G.J. testified that she lives with her mother, stepfather, and four siblings. She frequently helps care for her younger sister, I.W., because she is sickly. The Petitioner used to live at her house, and she called him "Uncle Charles" and got along well with him until the assault. That night, she was in the living room keeping an eye on her sister who was watching TV. Petitioner was sitting on one end of the couch, and G.J. sat on the other end. Petitioner had a blanket, and G.J. put her feet under it but did not touch him. G.J. was partially reclining, and Petitioner slid up behind her, pulled down her pants and underwear, and touched her buttocks with his penis. G.J. got up right after he touched her and went into the bathroom to take a bath. Petitioner knocked on the bathroom door. After her bath, G.J. went into her bedroom and locked the door to keep Petitioner out. G.J. identified Petitioner in open court. Id. at 129-38.

Escambia County Sheriff's Deputy Paul Panici testified that he responded to the call regarding the assault. A group of people were gathered at the Walker's house. While Panici was interviewing Mrs. Walker, she identified the Petitioner walking down the street.

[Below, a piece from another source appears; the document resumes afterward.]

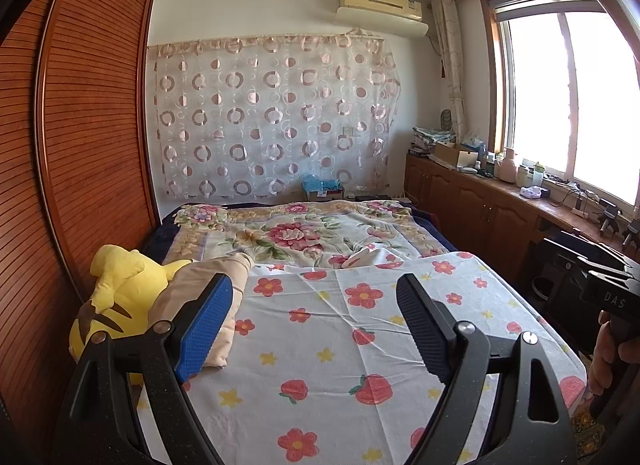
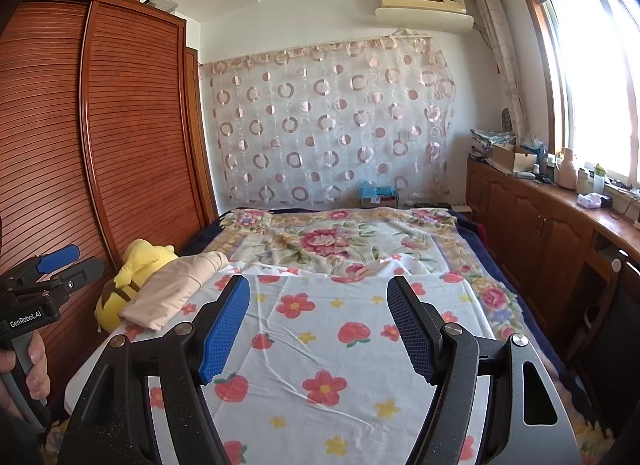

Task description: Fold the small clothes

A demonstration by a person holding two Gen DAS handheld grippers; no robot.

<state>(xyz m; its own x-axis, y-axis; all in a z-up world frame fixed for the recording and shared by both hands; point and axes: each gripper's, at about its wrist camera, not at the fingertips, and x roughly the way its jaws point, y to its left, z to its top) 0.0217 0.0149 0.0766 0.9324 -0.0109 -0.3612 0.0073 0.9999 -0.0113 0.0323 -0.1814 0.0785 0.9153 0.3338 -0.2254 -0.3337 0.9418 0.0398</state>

Panici made contact with Petitioner, read him his Miranda rights, and asked him what happened. Petitioner told Panici that G.J. had been "playing" with him by jumping on him and hitting him with a book. He admitted that they did lay together on the couch, and that G.J. may have felt his penis through clothing. Petitioner agreed to write a statement. Panici read the written statement for the jury. In the statement, Petitioner described G.J. playing with him and laying on the couch with him, but did not mention any other contact. Id. at 157-66.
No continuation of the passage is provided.